Le roman universitaire de Mary McCarthy et la crise de l'enseignement supérieur

Le roman universitaire de Mary McCarthy et la crise de l’enseignement supérieur

Puisque le maccarthysme est fréquemment invoqué, par la gauche comme par la droite, comme un précédent accablant pour tout ce que l’autre camp prépare, il est utile de rappeler le climat spécifique de peur et de suspicion qui existait au début des années 1950. Les dîners, tutoriels et autres routines de la vie à Jocelyn se déroulent sur fond de serments de loyauté, de licenciements et de développements extra-muros alarmants (et manifestement non fictifs). Dans les mois qui ont suivi l’arrivée de Mulcahy à Jocelyn

Le Dr Fuchs avait avoué ; M. Hiss avait été reconnu coupable ; M. Greenglass et d’autres (dont un ancien étudiant en physique de Jocelyn) avaient été jugés pour espionnage atomique ; Le sénateur McCarthy était apparu ; à Jocelyn, il y avait eu un suicide parmi les anciens étudiants de Wallace, une attaque depuis une chaire catholique, le retrait d’un cadeau promis, une aggravation de la crise budgétaire.

Pour Mulcahy, chercheur James Joyce et seul doctorant. Pour la faculté de littérature, cette atmosphère désastreuse présente une opportunité perverse. Il estime que s’il parvient à convaincre le monde, ou au moins une masse critique de ses collègues, qu’il a été licencié pour des raisons politiques, une petite question administrative deviendra une question de principe.

Maynard Hoar, président de Jocelyn et ennemi juré de Mulcahy, est à la fois un défenseur public de la liberté intellectuelle et un administrateur prudent, marchant sur la corde raide morale du libéralisme conventionnel à une époque antilibérale. Il est vulnérable aux accusations d’hypocrisie et de lâcheté. Selon Mulcahy, « le licenciement d’un enseignant au franc-parler, à ce tournant dans les affaires du collège, peut sembler une mesure lelet trop opportun, surtout s’il pouvait être démontré que l’enseignant en question s’était engagé dans des activités politiques considérées aujourd’hui comme suspectes.»
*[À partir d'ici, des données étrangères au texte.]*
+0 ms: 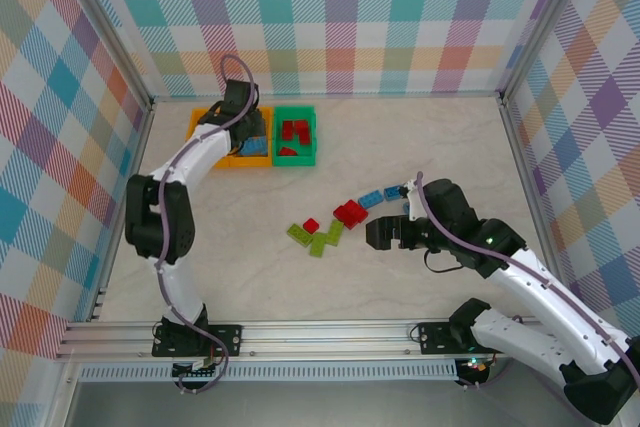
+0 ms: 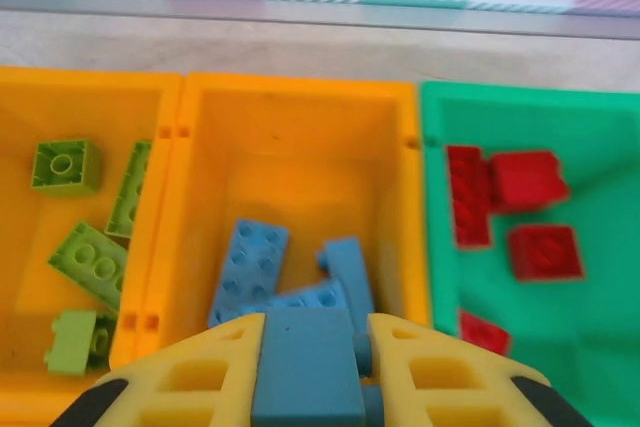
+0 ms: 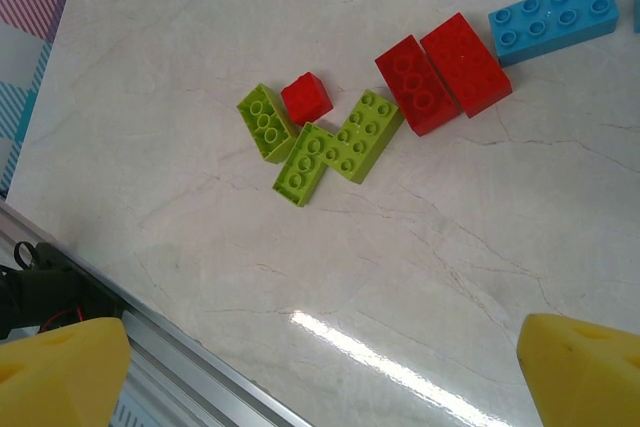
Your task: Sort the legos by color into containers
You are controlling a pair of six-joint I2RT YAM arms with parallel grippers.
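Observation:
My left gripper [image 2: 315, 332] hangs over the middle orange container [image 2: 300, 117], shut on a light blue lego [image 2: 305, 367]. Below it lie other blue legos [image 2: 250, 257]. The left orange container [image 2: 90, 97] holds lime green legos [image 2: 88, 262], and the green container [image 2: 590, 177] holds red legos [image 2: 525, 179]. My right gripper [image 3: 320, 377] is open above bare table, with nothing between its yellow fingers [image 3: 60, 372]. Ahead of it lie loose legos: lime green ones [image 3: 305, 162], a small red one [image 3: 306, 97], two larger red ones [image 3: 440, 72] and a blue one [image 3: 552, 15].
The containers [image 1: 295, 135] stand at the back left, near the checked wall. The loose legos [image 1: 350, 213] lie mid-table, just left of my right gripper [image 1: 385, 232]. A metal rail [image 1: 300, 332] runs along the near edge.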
L’un des problèmes est que Mulcahy, malgré son passé de militantisme pour les causes de gauche, n’a jamais été un véritable communiste. Son franc-parler récent consiste principalement à se plaindre sans fin des politiques et procédures de l’université (notamment en appelant à « une enquête sur le département des bâtiments et des terrains » et en harcelant la diététiste de l’école). Sa solution est de se calomnier, de proposer de faux aveux d’appartenance au parti aux amis qui se rallieront à ses côtés et, pour faire bonne mesure, d’exagérer la gravité des problèmes de santé de sa femme.

La création d’une carte de victime est la grande inspiration de Mulcahy et l’idée la plus inspirée de McCarthy. La duplicité de Mulcahy est un puissant moteur de bande dessinée. Sa présence a pour effet de ridiculiser tout son entourage : impétueux, naïf, snob, intrigant, froid.

Et aussi, au final, honorable. « Les Bosquets de l’Académie » est une confrontation implacable de la vanité professorale et de l’estime de soi libérale, et en même temps une défense des idéaux éducatifs et des idéalistes intellectuels. Parmi les dupes de Mulcahy figurent Domna Rejnev, une émigrée russe de 23 ans qui enseigne Tolstoï à des étudiants déconcertés, et John Bentkoop, un fervent érudit en religion qui s’intéresse à Kierkegaard. Ils sont comiquement sérieux dans leur soutien à Mulcahy, et finalement dans leur désillusion à son égard, mais leur engagement sincère en faveur de la vérité donne au livre une gravité morale surprenante.

C’est une autre raison de le revoir maintenant. L’enseignement supérieur américain est en crise. Il n’y a pas de quoi rire.